News   2024-11-07 06:17:22

Longevity is rarely a trait hardcore bands possess. It’s well documented that the genre’s progenitors were dissolving as quickly as they formed, and this instability has seemingly become part of the formula for emerging bands as well. Those that make it to a third release (whether it be an EP or LP) have often faced the reality that the youthful energy that influenced their early work was fleeting, and, despite attempts to stave it off, adulthood is rearing its ugly head.

Los Angeles’ Touché Amoré knows this anxiety well, and isn’t afraid to address it. Its 2007 demo saw it building a small yet persistent buzz in the hardcore community, and the release of its first album, 2009’s …To The Beat Of A Dead Horse, only amplified that hum. But, it was 2011’s Parting The Sea Between Brightness And Me that saw Touché Amoré transcend this hype in a most spectacular fashion. It was a triumph for both the band and modern hardcore, as Jeremy Bolm placed reflective lyricism atop unobfuscated musicianship. As opposed to drowning in distortion, the guitars of Nick Steinhardt and Clayton Stevens pinged back and forth with clarity, creating a unified sound that allowed aggression to take a backseat to songwriting and gave even the crispest guitar tone the ability to feel crushingly heavy. Parting The Sea… put the core of Touché Amoré on full display, challenging genre definitions while creating new guidelines for where they should be heading.

The release of the group’s third full-length carries even more weight than its predecessors, as Touché Amoré no longer has something to prove, but everything to lose. On Is Survived By’s second track, “To Write Content,” Bolm addresses all the concerns he has as the de facto face of the band. It’s a recurring topic, but one that is approached with both lyrical and musical grace, as everything that made the band stand out previously is dialed into a microscopic level of precision here. Yet it’s the album’s expansiveness that shows the quintet is not content fitting in to hardcore’s restrictive boundaries.

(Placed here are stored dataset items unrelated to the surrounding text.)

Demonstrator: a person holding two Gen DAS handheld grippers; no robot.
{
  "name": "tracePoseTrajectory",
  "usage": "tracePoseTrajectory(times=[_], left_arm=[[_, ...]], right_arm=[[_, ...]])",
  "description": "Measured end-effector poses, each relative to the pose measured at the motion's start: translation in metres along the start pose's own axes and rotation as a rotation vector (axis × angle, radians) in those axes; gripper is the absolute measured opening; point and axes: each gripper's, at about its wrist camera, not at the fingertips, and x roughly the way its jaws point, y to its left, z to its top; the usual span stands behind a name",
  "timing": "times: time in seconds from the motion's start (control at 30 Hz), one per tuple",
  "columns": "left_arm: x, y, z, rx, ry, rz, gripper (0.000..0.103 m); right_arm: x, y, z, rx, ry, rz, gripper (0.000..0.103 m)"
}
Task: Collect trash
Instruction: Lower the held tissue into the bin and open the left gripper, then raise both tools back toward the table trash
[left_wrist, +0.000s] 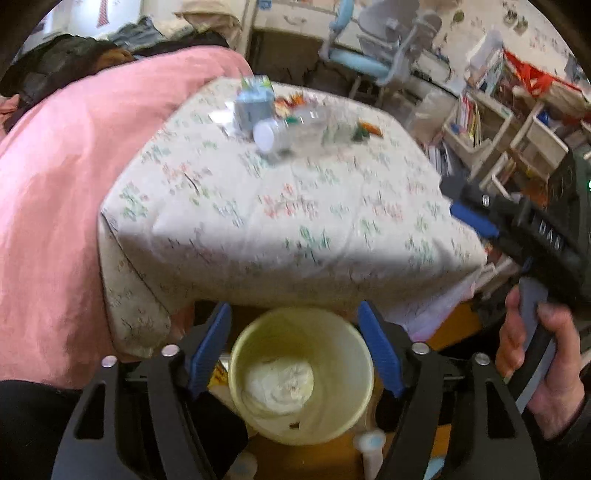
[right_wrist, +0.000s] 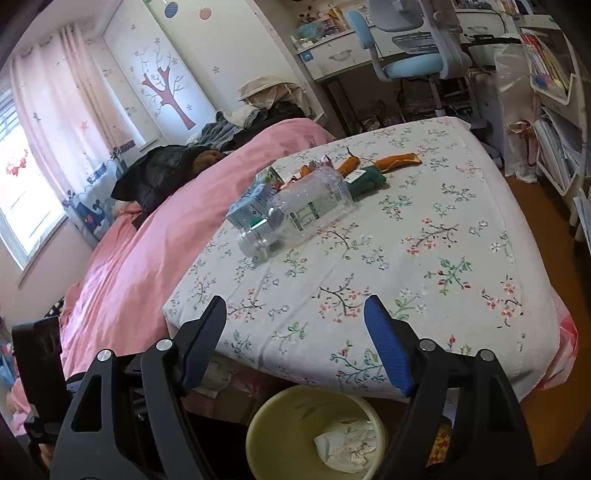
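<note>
The bed (right_wrist: 424, 236) is carrying the remaining trash. The yellow bin (left_wrist: 299, 373) is sitting straight beneath the left gripper (left_wrist: 295, 350), whose jaws are spreading wide and empty over the crumpled tissue (left_wrist: 280, 384). Next, I judge, reaching toward twelve o'clock for the clear bottle (left_wrist: 295, 133) is best done low and level. The right gripper (right_wrist: 295, 343) is hanging spread and empty, the bottle at eleven o'clock.

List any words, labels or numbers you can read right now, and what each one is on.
"DAS": raised letters on the black body of the right gripper, seen from the left wrist view; further letters run out of view.
Clear plastic bottle: printed label, too small to read.
Blue and white carton: print too blurred to read.
Books on the shelf: spines too small to read.
</note>
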Motion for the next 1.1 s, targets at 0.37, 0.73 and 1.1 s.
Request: tracePoseTrajectory(times=[0.37, 0.73, 1.1], left_arm=[[-0.015, 0.01, 0.006, -0.067, -0.108, 0.029, 0.074], [-0.016, 0.017, 0.006, -0.095, -0.127, 0.044, 0.079], [-0.021, 0.014, 0.005, -0.091, -0.141, 0.049, 0.084]], right_arm=[[-0.001, 0.009, 0.003, -0.024, -0.012, 0.008, 0.074], [-0.002, 0.005, 0.004, -0.006, -0.014, 0.001, 0.074], [-0.003, 0.006, 0.004, -0.003, -0.011, 0.0, 0.074]])
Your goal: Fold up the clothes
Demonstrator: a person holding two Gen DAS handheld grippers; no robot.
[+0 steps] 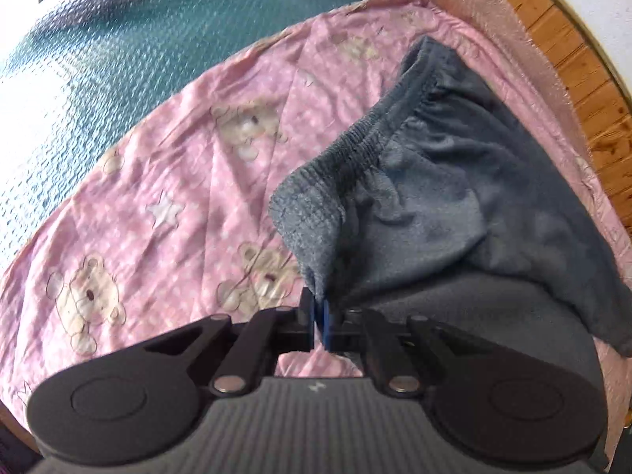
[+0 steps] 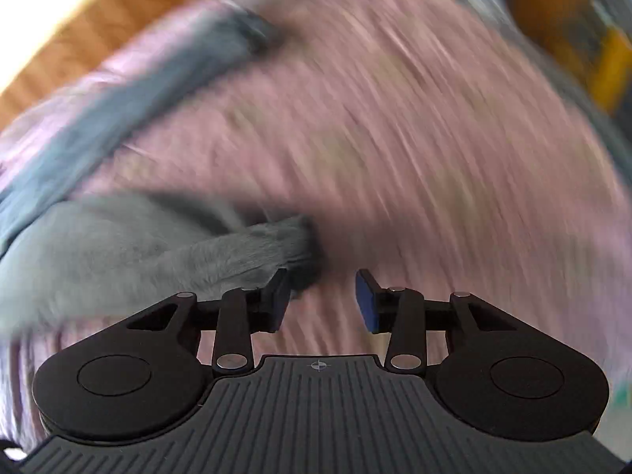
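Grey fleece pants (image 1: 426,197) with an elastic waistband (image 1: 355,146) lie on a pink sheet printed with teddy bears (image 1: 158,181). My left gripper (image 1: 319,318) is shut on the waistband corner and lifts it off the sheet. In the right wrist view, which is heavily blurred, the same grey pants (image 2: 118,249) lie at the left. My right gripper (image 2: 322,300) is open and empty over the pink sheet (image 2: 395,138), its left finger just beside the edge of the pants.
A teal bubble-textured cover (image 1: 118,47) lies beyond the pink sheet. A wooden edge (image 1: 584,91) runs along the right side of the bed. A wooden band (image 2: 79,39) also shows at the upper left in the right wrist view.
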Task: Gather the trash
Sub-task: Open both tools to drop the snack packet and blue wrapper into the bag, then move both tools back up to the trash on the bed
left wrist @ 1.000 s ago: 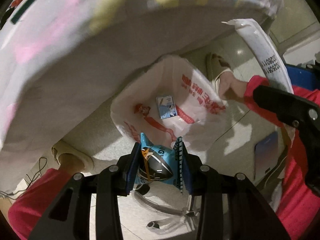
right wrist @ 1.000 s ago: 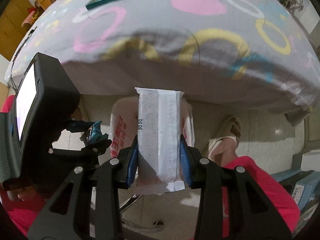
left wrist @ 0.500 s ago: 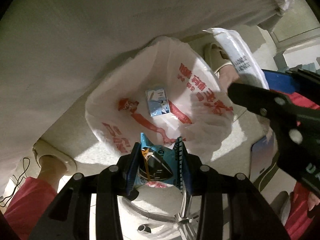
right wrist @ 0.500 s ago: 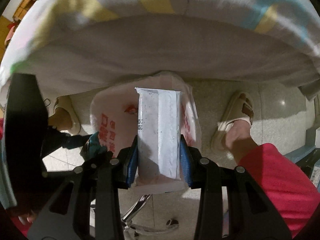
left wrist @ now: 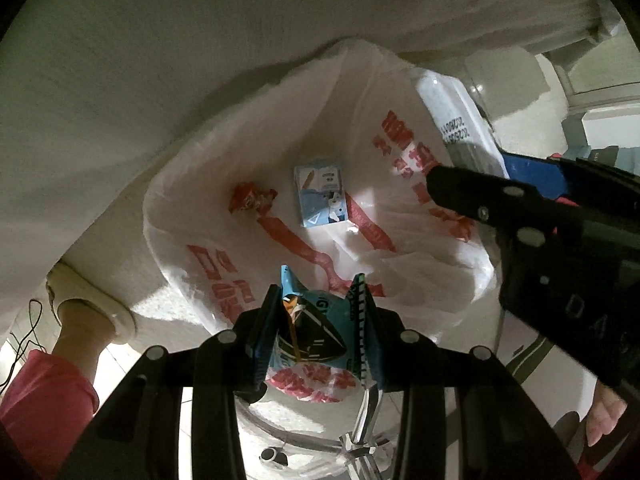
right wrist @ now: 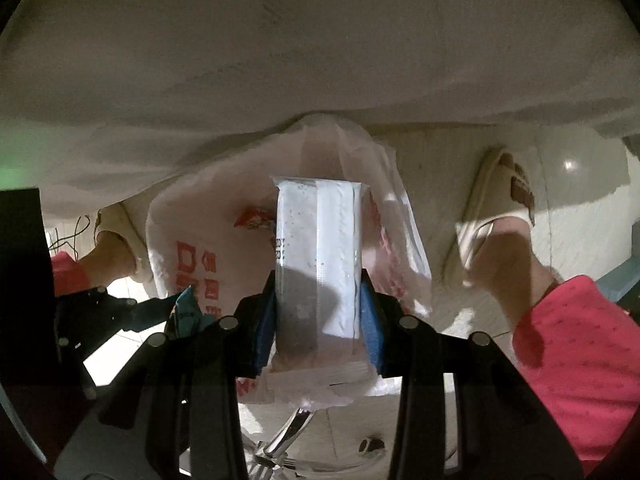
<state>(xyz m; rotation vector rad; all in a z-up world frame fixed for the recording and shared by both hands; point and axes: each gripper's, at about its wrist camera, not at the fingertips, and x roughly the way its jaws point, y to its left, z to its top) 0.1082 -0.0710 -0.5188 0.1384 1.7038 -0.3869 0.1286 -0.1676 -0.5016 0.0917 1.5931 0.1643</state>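
Observation:
A white plastic bag with red print (left wrist: 256, 184) lies open on the floor below the table edge; it also shows in the right wrist view (right wrist: 192, 240). Inside lie a small blue-white carton (left wrist: 320, 196) and an orange wrapper (left wrist: 250, 200). My left gripper (left wrist: 320, 320) is shut on a blue snack wrapper (left wrist: 316, 336) over the bag's near rim. My right gripper (right wrist: 320, 312) is shut on a long white packet (right wrist: 320, 252) above the bag's right side; that packet shows in the left wrist view (left wrist: 460, 120).
The tablecloth's underside (left wrist: 200, 40) hangs close above the bag. The person's feet in beige sandals (right wrist: 496, 208) stand on both sides, with red trouser legs (right wrist: 580, 360). A chrome chair base (left wrist: 360, 432) is below the grippers.
Both grippers have moved down and forward under the table edge toward the bag's mouth, still holding their items. The bag looks larger and closer.

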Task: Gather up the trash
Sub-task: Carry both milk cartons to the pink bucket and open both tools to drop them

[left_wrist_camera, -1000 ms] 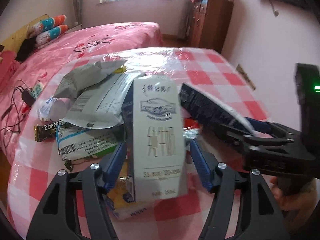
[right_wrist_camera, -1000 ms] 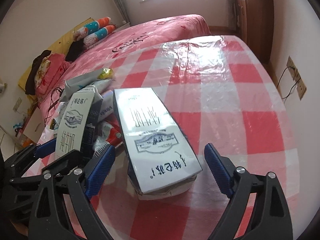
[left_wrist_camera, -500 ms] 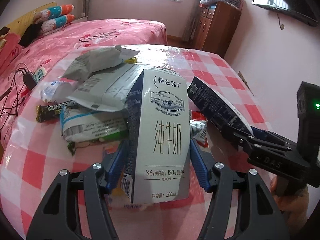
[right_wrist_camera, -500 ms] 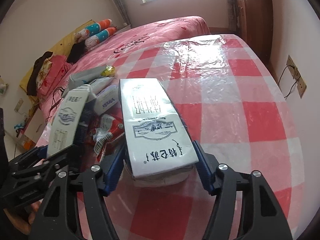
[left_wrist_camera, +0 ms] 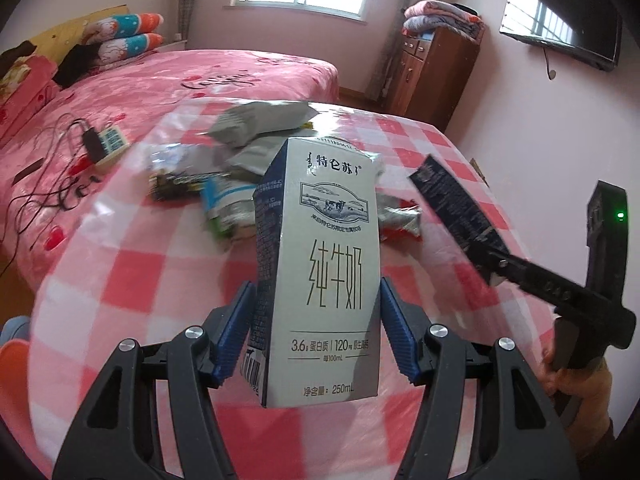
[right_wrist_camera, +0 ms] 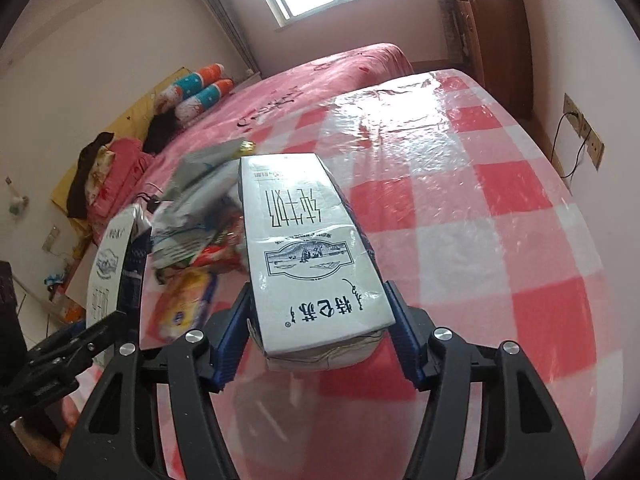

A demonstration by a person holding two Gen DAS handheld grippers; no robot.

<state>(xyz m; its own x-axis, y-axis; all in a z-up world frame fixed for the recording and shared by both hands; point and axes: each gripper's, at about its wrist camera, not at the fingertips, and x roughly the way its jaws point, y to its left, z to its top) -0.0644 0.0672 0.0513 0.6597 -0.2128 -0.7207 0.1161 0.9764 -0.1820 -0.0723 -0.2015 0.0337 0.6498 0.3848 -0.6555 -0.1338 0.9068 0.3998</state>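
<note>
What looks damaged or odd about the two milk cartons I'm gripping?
The right claw grips its milk carton upside down, and the near end bulges, crumpled. The left claw's carton is upright and looks intact.

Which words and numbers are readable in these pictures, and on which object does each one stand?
"特仑苏", "纯牛奶", "3.6g 蛋白质 | 120mg", "每100mL", "净含量: 250mL": left carton, held by the left gripper.
"特仑苏", "纯牛奶", upside down: right carton, held by the right gripper.
Wrappers: print too blurred.
</note>
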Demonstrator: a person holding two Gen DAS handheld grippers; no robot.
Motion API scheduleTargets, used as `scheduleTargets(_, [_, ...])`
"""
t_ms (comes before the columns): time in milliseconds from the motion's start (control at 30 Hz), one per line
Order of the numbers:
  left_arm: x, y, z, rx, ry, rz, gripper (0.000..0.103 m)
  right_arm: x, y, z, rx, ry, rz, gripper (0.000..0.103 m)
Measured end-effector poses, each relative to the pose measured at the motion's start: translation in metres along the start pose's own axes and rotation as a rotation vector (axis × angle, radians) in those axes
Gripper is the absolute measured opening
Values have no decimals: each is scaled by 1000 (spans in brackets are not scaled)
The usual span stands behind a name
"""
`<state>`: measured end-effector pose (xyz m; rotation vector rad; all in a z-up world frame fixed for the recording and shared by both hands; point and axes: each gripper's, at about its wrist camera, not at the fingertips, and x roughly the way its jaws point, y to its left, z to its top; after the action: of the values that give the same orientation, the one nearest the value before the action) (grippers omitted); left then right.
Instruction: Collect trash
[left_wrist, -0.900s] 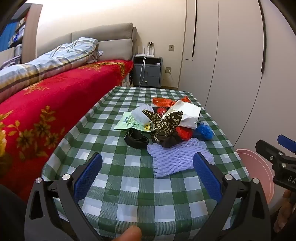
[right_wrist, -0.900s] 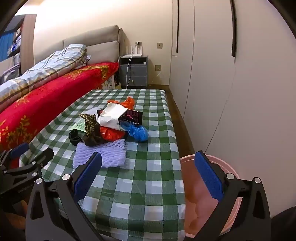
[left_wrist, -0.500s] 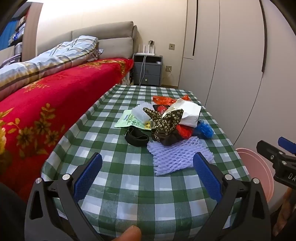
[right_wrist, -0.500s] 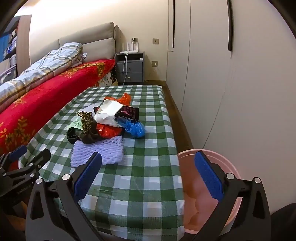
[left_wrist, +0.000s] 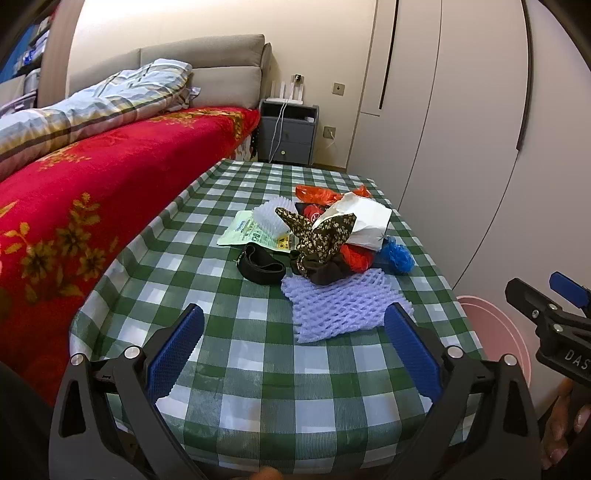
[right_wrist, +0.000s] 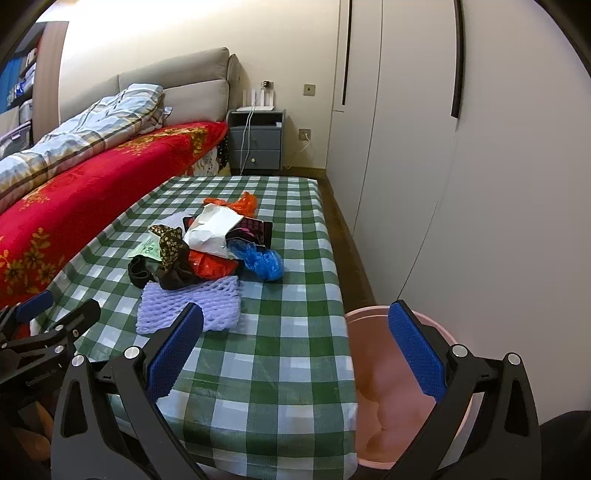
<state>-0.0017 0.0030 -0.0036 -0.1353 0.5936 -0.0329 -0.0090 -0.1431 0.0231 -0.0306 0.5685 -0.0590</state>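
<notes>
Lying in a loose heap at mid-frame on the green-checked table (left_wrist: 258, 369) is the trash — a lavender foam net (left_wrist: 343, 306) nearest, then a floral brown cloth (left_wrist: 321, 236), white paper bag (left_wrist: 365, 218), red and orange plastic, a blue crumpled bag (right_wrist: 264, 260) and a black band (left_wrist: 258, 262). Both the left gripper (left_wrist: 293, 343) and right gripper (right_wrist: 295, 343) gape wide, holding nothing. At lower right of the right wrist view sits a pink bin (right_wrist: 373, 369) — beside the table.
</notes>
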Motion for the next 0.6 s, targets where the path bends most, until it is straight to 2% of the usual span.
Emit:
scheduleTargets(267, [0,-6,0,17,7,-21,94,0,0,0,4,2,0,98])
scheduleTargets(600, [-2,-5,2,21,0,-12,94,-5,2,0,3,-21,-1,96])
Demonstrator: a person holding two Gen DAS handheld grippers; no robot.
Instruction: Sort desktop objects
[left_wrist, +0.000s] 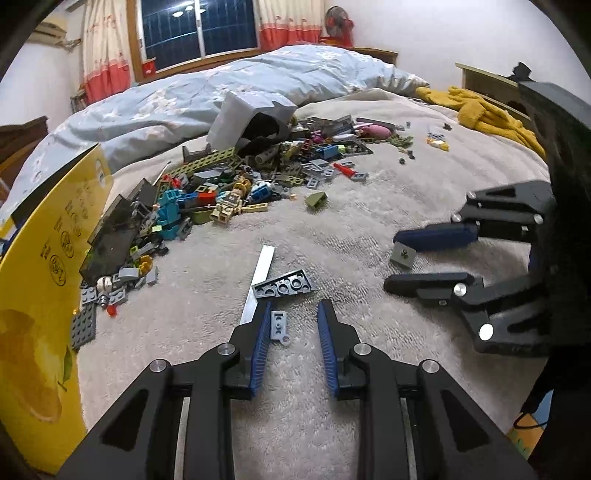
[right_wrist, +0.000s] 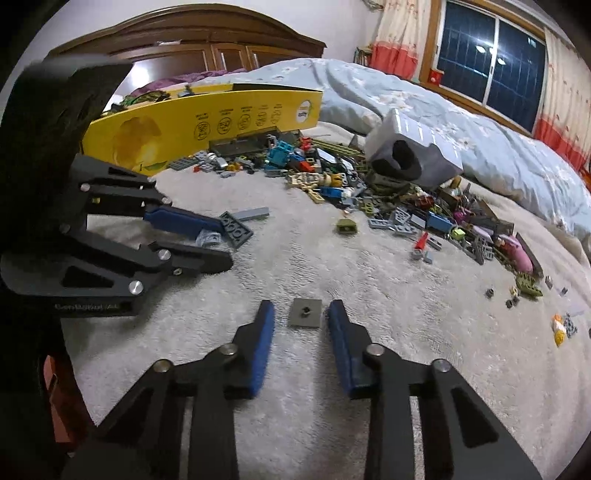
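Your right gripper (right_wrist: 301, 314) has its fingers spread around the flat grey square piece (right_wrist: 305, 313), not pinching it.

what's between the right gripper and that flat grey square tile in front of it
Nothing visible. The grey square tile lies flat on the blanket, just ahead of the right gripper and between its open fingertips, with bare blanket on both sides.

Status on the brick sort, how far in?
Early. Done: a few grey pieces pulled out near the grippers, like the wedge plate. In hand: left gripper open around a small grey plate; right gripper open around a square tile, neither gripped. Left: the brick pile.
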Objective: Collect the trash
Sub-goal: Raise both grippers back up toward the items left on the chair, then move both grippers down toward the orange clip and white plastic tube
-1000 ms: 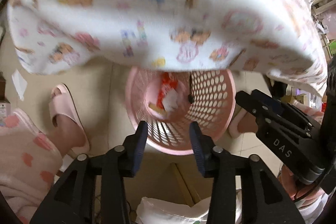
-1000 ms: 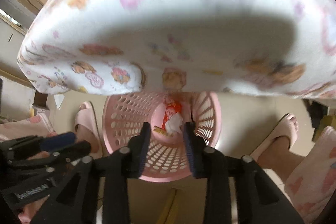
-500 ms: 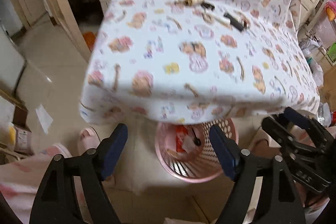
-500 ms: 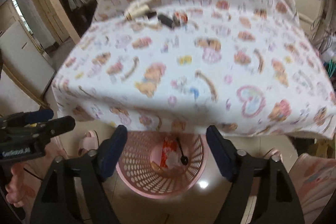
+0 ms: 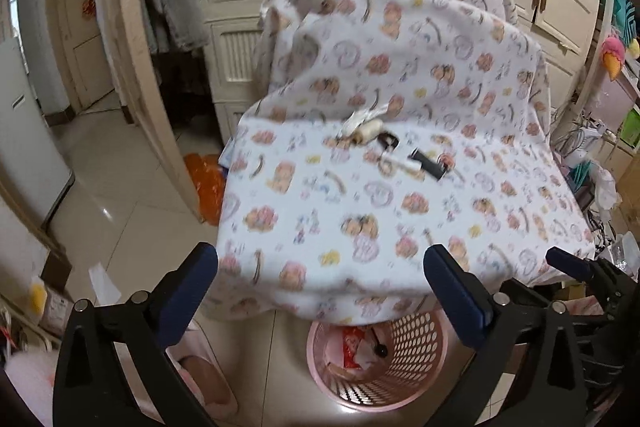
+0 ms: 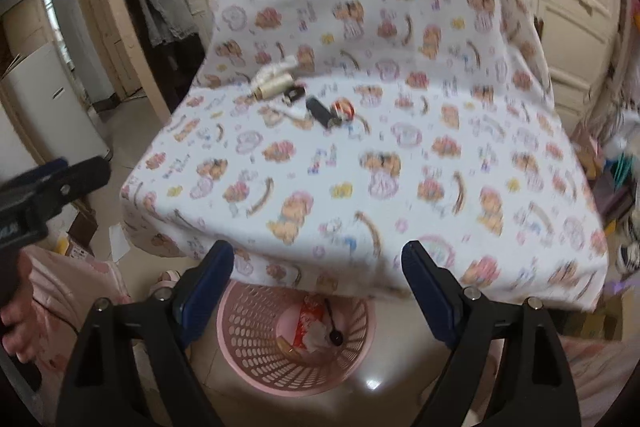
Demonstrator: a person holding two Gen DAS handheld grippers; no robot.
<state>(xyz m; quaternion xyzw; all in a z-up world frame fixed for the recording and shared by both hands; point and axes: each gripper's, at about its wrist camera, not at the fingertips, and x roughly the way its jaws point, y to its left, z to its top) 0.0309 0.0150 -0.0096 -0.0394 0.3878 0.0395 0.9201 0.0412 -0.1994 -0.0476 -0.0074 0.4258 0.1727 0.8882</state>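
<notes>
The trash that remains is a small group of things at the far middle of the table, on the cartoon-printed cloth: a cream spool with a pale crumpled wrapper just behind it, a black clip-like piece, a black stick-shaped thing and a small red and white round thing just to its right. Under the near edge of the table, on the floor, stands the pink basket, and inside it I see a red packet with white paper and a thin black thing with a round end. I judge that I am between two collections: something is already in the basket, and the group on the table waits. My left gripper and my right gripper both have their fingers spread wide and hold nothing; both hang over the near table edge, well apart from the trash. The next move, I think, calls for a reach forward to the far middle, and for choosing one piece, because they lie close together. Both views are blurred, so I cannot tell what the black pieces really are, or whether they touch each other. The table edge hides the far part of the basket, and my own fingers cover part of its rim.
</notes>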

Over the course of Is Survived By’s 12 tracks, the band pushes itself to embrace the subtleties in its sound that were only hinted at previously. Song lengths expand—as do instrumental sections as the band draws from a deeper well of musical influences—allowing the group’s verbose and concise tendencies to play off one another. Though Bolm’s vocals could be considered one-note, it’s a trait that reaches across the genre, and the subtle ways that he’s learned to manipulate his voice make it incredibly striking. It’s the frailty he imbues to these songs, notably on the emo-inspired “Non Fiction,” that makes his contribution so necessary.

Is Survived By is a transitory record for Touché Amoré, but it doesn’t suffer from this designation. As the band inches toward hardcore’s ceiling, it’s not abandoning the style. Rather, it’s merely embracing the malleable aspects. Is Survived By is Touché Amoré feeling comfortable in its own skin, while remaining unafraid to shake off some of the dead flakes acquired over the years; and the group is all the better for it.